The fifth anniversary of the Deepwater Horizon oil spill, which resulted in a loss of eleven lives and substantial environmental and economic losses for residents along the Gulf Coast region, is April 20, 2015. In the aftermath of the spill, A University of Florida (UF) led team of researchers has been studying the physiological, psychological and sociological effects in order to help communities recover and prepare for future potential disasters.
The team of biologists, psychologists, social scientists and members of affected communities is ready to release findings from a research project to address the environmental, economical and emotional health concerns in Florida and Alabama Gulf Coast communities as a result of the 2010 Deepwater Horizon (DWH) oil spill.

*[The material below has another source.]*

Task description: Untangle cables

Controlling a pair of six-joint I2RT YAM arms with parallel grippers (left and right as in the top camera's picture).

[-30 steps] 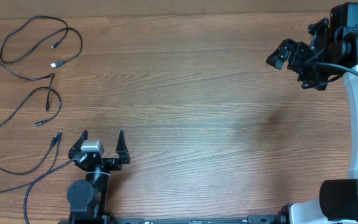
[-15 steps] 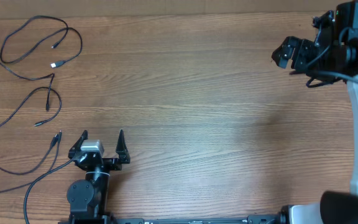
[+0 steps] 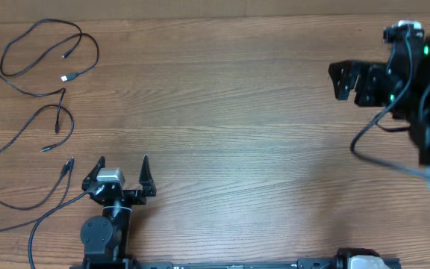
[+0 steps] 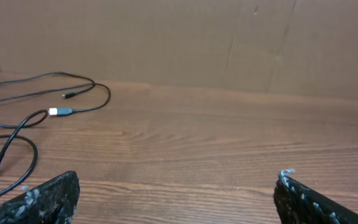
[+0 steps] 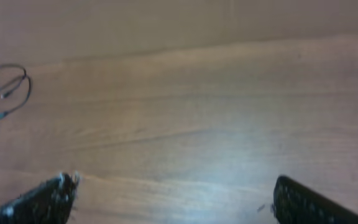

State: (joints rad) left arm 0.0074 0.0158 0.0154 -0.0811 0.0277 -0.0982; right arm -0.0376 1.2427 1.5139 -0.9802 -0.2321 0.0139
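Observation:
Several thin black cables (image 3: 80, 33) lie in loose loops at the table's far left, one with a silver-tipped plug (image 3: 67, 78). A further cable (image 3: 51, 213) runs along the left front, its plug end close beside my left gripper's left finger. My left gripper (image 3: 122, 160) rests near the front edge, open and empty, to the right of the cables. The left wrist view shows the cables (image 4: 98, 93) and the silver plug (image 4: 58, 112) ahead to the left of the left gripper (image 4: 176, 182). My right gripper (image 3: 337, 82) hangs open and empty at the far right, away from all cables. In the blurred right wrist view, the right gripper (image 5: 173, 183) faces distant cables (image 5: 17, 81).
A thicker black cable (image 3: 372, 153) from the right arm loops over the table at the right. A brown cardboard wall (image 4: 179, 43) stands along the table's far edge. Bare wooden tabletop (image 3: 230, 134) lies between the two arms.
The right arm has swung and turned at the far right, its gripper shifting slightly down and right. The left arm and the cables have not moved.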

In 2011, UF became the lead institution on one of four Deepwater Horizon Research Consortia grants funded by the National Institute of Environmental Health Sciences, a sub-agency of the National Institutes of Health. The focus of the UF-led consortium is community based participatory research combined with laboratory research in communities impacted by the DWH oil spill. The five-year, $6.5 million grant, entitled Healthy Gulf, Healthy Communities (HGHC): Health Impact of Deepwater Horizon Spill in Eastern Gulf Coast Communities, includes researchers from five large universities, UF, Arizona State University, University of Maryland, University of New Orleans and University of West Florida, and is led by Dr. J. Glenn Morris, Jr., director of the Emerging Pathogens Institute at UF.
The HGHC project includes three distinct research areas: individual and family resiliency, led by Dr. Lynn Grattan with the University of Maryland; community resiliency, led by Dr. Brian Mayer with Arizona State University; and seafood safety, led by Dr. Andy Kane with UF. Project sites stretch along the Florida-Alabama coastline and include communities that were directly and indirectly impacted by oil from the spill. Areas of study include coastal communities in Levy, Dixie, Franklin, Santa Rosa and Escambia counties in Fla. and Baldwin County in Ala.